> _Extracted data_
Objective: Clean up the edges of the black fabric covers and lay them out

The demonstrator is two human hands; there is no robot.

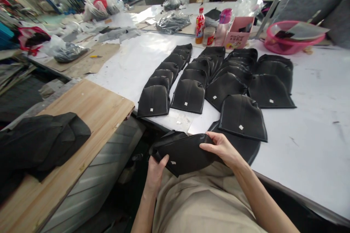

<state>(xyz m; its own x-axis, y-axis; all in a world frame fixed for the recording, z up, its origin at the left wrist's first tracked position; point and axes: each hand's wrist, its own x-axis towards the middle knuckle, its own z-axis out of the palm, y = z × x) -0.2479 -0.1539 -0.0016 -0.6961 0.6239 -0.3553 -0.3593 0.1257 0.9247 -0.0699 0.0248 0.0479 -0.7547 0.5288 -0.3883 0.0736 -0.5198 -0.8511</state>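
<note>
Between my hands, over my lap at the table's edge, is a black leather-like sewn piece (188,153) with a small white sticker near its lower left. My left hand (157,169) grips its left end, thumb on top. At the upper right corner my right hand (222,149) pinches it between thumb and fingers. Similar black pieces lie overlapped in several rows on the white table; one stickered piece (242,116) rests just beyond my right hand, partly over another black piece (246,149). The undersides of both grips are hidden.
A wooden board (109,105) with dark fabric (54,138) on it stands at my left. Along the back of the white table (314,134) are a drink bottle (199,27), a glass jar (209,36), a pink box (240,33) and a pink basket (290,45).
</note>
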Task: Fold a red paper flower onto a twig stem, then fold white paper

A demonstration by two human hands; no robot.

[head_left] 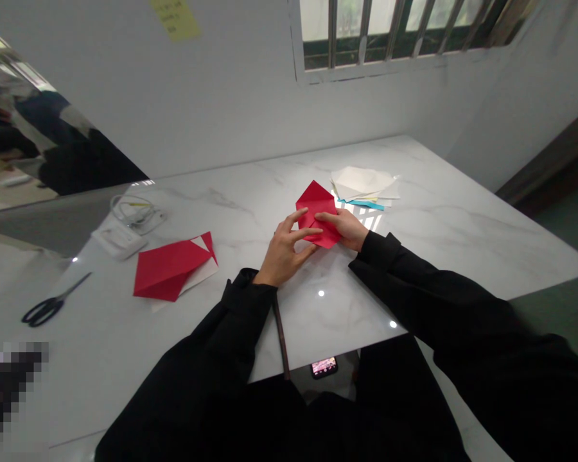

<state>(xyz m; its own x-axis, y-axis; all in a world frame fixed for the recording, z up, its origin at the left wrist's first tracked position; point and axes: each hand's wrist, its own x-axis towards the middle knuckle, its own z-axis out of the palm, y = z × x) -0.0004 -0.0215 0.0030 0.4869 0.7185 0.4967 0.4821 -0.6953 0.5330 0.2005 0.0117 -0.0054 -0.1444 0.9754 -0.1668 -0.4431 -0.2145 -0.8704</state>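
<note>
Above a glossy, marbled tabletop (pixel 243 208), left hand (pixel 280 255) and right hand (pixel 351 229) grasp pointed, folded red paper (pixel 315 198).

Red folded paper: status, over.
Right hand gripping red folded paper, thumb on top. Left hand, fingers spread over it. Far end pointed. Black-handled scissors well apart, left.

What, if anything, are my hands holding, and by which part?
A folded red paper: the right hand grips its right edge, thumb on top; the left hand touches its left side, its grip unclear.
</note>
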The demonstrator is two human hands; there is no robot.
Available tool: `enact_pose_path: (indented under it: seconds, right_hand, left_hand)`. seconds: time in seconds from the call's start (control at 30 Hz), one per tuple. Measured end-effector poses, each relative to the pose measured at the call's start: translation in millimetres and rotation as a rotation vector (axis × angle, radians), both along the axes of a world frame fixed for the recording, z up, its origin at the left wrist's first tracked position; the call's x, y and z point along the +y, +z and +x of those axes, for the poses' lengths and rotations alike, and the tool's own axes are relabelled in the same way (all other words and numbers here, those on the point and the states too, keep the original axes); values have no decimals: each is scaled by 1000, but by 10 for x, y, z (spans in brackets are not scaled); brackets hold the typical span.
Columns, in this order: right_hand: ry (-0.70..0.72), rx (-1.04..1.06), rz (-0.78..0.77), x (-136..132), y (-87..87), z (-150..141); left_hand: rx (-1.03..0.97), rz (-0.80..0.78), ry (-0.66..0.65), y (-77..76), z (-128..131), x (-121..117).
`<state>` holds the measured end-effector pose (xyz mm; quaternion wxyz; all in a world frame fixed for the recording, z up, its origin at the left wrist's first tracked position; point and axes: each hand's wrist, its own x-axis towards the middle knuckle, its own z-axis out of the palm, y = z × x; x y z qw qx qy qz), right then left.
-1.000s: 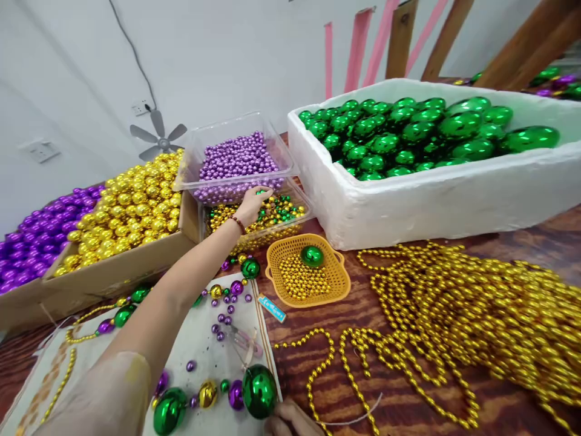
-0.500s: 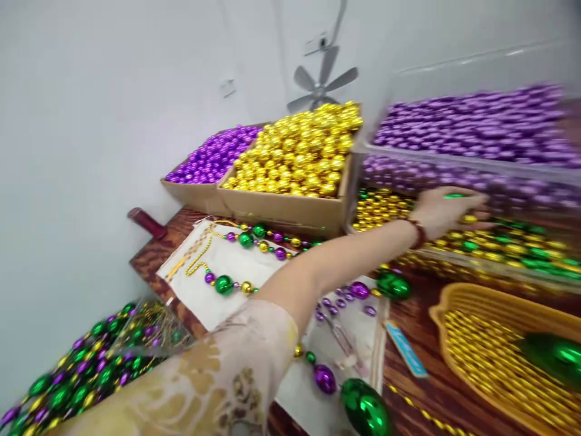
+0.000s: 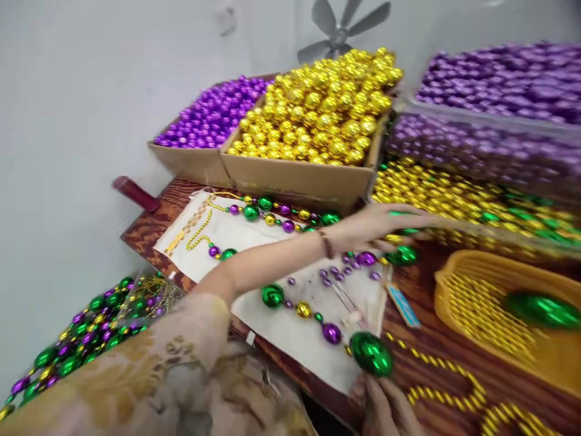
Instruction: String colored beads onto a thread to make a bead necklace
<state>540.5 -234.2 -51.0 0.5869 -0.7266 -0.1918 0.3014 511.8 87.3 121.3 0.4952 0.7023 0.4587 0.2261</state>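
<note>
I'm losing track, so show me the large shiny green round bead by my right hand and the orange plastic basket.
Large shiny green round bead (image 3: 370, 353): head view, middle of its surface.
Orange plastic basket (image 3: 508, 269): head view, inside of its back wall.

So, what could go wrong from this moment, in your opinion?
The loose purple beads on the white cloth might roll away if the left hand brushes them. The gold balls, heaped above the rim of their cardboard box, could spill if it is bumped.

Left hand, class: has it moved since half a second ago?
Yes: against the gold-and-green bead tub, the left hand has shifted leftward and nearer the camera.
</note>
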Motion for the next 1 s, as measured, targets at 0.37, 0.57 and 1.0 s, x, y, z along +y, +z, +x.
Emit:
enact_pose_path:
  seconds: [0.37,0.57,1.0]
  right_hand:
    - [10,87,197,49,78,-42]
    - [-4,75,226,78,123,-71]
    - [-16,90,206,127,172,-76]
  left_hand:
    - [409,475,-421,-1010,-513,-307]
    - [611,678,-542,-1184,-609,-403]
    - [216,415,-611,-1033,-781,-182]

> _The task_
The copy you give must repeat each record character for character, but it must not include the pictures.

> _Expected answer_
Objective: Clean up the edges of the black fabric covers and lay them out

The demonstrator is two human hands; there is no robot.


<state>(xyz m; its own x-axis, y-axis; all in a world frame fixed for the recording, z up, its origin at the left wrist's first tracked position; point and axes: each hand's wrist, its own x-axis towards the middle knuckle, its own z-axis out of the palm, y = z × x) -0.2479 -0.1539 -0.0016 -0.6961 0.6239 -0.3553 -0.3593 0.1257 0.9247 -0.0699 0.0248 0.0479 -0.7547 0.5288 -0.3883 0.0736 -0.5198 -0.8511</state>
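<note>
Between my hands, over my lap at the table's edge, is a black leather-like sewn piece (188,153) with a small white sticker near its lower left. My left hand (157,169) grips its left end, thumb on top. At the upper right corner my right hand (222,149) pinches it between thumb and fingers. Similar black pieces lie overlapped in several rows on the white table; one stickered piece (242,116) rests just beyond my right hand, partly over another black piece (246,149). The undersides of both grips are hidden.
A wooden board (109,105) with dark fabric (54,138) on it stands at my left. Along the back of the white table (314,134) are a drink bottle (199,27), a glass jar (209,36), a pink box (240,33) and a pink basket (290,45).
</note>
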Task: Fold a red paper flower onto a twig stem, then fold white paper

A demonstration by two human hands; no robot.

[head_left] 

<state>(xyz m; its own x-axis, y-axis; all in a world frame fixed for the recording, z up, its origin at the left wrist's first tracked position; point and axes: each hand's wrist, its own x-axis towards the middle knuckle, its own z-axis out of the palm, y = z × x) -0.0004 -0.0215 0.0030 0.4869 0.7185 0.4967 0.4821 -0.6953 0.5330 0.2005 0.0117 -0.0054 -0.1444 0.9754 -0.1668 -0.4431 -0.2145 -0.8704</state>
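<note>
Above a glossy, marbled tabletop (pixel 243 208), left hand (pixel 280 255) and right hand (pixel 351 229) grasp pointed, folded red paper (pixel 315 198).

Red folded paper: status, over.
Right hand gripping red folded paper, thumb on top. Left hand, fingers spread over it. Far end pointed. Black-handled scissors well apart, left.

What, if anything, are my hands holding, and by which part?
A folded red paper: the right hand grips its right edge, thumb on top; the left hand touches its left side, its grip unclear.
</note>
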The demonstrator is two human hands; there is no robot.
Available tool: `enact_pose_path: (indented under it: seconds, right_hand, left_hand)`. seconds: time in seconds from the call's start (control at 30 Hz), one per tuple. Measured end-effector poses, each relative to the pose measured at the call's start: translation in millimetres and rotation as a rotation vector (axis × angle, radians), both along the axes of a world frame fixed for the recording, z up, its origin at the left wrist's first tracked position; the call's x, y and z point along the +y, +z and +x of those axes, for the poses' lengths and rotations alike, and the tool's own axes are relabelled in the same way (all other words and numbers here, those on the point and the states too, keep the original axes); values have no decimals: each is scaled by 1000, but by 10 for x, y, z (spans in brackets are not scaled); brackets hold the typical span.
Columns, in this order: right_hand: ry (-0.70..0.72), rx (-1.04..1.06), rz (-0.78..0.77), x (-136..132), y (-87..87), z (-150..141); left_hand: rx (-1.03..0.97), rz (-0.80..0.78), ry (-0.66..0.65), y (-77..76), z (-128..131), x (-121..117).
`<state>` holds the measured end-effector pose (xyz mm; quaternion wxyz; all in a world frame fixed for the recording, z up, its origin at the left wrist's first tracked position; point and axes: each hand's wrist, its own x-axis towards the middle knuckle, its own z-axis out of the palm, y = z × x; x y z qw qx qy qz), right then left.
-1.000s: 
-0.500s: 
+0.000s: 
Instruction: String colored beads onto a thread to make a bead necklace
<state>540.5 -234.2 -51.0 0.5869 -0.7266 -0.1918 0.3014 511.8 87.3 121.3 0.4952 0.7023 0.4587 0.2261</state>
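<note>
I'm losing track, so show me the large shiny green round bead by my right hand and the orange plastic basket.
Large shiny green round bead (image 3: 370, 353): head view, middle of its surface.
Orange plastic basket (image 3: 508, 269): head view, inside of its back wall.

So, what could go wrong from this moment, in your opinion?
The loose purple beads on the white cloth might roll away if the left hand brushes them. The gold balls, heaped above the rim of their cardboard box, could spill if it is bumped.

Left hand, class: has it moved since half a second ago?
Yes: against the gold-and-green bead tub, the left hand has shifted leftward and nearer the camera.
</note>
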Motion for the next 1 s, as measured, targets at 0.37, 0.57 and 1.0 s, x, y, z along +y, +z, +x.
Emit:
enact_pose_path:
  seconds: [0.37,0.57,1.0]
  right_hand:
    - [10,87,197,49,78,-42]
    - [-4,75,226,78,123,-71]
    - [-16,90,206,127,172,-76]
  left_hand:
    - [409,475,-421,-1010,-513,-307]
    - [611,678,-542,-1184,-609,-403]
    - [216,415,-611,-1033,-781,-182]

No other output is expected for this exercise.